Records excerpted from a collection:
· · ·

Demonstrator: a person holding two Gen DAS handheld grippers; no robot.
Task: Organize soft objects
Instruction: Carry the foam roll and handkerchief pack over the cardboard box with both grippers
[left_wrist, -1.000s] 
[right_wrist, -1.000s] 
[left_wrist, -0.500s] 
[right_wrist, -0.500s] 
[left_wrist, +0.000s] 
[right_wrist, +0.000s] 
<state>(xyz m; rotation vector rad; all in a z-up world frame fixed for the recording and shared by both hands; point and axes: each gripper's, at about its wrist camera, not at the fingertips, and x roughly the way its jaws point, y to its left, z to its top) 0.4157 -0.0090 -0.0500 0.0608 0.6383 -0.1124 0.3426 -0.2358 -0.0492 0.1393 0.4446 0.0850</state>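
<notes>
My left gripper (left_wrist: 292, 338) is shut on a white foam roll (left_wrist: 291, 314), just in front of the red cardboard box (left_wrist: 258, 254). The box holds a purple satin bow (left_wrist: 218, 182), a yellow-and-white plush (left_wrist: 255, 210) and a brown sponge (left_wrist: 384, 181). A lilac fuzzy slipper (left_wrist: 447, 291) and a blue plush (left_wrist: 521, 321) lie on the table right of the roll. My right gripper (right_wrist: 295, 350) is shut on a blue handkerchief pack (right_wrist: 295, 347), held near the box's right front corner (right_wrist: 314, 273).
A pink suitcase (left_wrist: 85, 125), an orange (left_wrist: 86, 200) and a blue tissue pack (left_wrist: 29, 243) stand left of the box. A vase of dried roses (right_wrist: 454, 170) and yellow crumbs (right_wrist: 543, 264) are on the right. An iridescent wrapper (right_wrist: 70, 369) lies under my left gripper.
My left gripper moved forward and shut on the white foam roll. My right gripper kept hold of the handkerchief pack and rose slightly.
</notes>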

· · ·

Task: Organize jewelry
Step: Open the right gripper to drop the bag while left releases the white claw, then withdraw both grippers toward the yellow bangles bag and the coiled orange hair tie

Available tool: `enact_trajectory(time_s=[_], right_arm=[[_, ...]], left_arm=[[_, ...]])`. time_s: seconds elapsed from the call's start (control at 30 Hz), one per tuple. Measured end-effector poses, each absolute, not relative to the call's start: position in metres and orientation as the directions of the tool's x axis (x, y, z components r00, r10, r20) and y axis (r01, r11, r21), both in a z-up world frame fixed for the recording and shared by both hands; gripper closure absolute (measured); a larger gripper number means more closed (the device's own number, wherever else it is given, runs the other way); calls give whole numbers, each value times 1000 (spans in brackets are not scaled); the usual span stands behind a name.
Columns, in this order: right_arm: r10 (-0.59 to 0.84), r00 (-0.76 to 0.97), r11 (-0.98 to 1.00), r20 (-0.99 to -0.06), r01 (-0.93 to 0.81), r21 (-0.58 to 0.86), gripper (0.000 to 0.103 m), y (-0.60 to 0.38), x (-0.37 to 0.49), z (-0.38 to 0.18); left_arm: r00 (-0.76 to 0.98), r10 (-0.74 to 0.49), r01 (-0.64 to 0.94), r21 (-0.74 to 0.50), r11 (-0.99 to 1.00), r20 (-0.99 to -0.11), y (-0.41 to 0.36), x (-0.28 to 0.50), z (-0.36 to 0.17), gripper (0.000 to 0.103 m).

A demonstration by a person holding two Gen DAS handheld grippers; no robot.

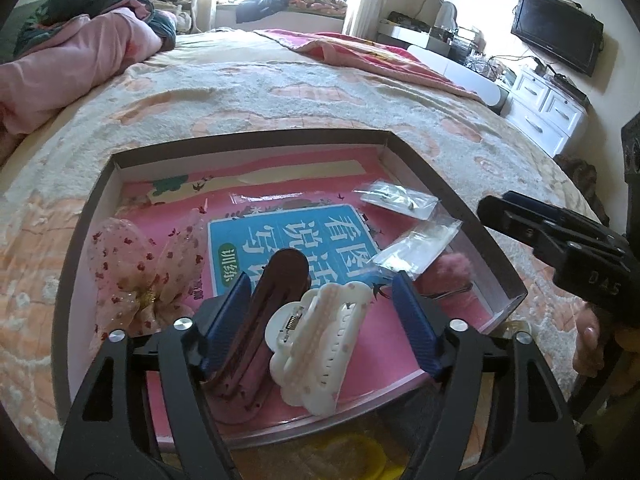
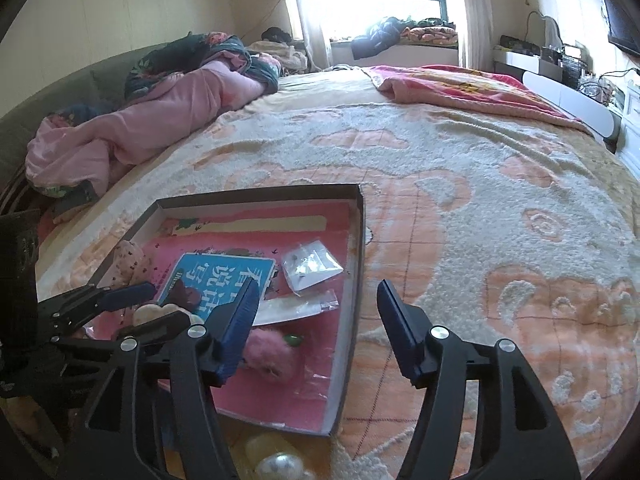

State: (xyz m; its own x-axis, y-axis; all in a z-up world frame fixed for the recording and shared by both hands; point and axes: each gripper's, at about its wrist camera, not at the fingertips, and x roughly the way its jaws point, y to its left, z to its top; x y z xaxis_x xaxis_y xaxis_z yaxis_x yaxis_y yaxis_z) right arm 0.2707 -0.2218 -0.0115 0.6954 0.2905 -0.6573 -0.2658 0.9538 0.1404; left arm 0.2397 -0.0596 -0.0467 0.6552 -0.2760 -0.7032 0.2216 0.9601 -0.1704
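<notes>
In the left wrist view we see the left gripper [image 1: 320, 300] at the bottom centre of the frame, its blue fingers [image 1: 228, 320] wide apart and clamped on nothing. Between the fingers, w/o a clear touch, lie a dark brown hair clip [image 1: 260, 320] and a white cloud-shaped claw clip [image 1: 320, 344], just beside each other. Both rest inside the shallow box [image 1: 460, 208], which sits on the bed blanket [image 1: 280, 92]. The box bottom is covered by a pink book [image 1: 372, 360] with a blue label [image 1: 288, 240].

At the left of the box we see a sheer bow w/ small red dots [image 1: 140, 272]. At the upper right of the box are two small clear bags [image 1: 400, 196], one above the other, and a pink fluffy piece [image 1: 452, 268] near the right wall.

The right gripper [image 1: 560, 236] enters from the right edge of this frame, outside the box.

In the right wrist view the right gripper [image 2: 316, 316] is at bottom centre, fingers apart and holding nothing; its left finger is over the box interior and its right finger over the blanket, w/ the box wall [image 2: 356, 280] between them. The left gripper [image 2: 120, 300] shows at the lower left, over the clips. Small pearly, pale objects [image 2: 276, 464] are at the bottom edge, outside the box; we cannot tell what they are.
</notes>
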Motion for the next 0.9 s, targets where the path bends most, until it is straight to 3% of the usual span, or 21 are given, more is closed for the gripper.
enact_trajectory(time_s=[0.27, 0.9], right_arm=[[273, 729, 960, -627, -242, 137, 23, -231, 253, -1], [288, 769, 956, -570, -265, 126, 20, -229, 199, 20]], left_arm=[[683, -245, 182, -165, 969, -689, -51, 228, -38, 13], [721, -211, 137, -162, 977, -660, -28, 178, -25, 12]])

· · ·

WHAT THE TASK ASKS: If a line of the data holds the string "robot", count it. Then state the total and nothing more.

TASK SOLUTION: 2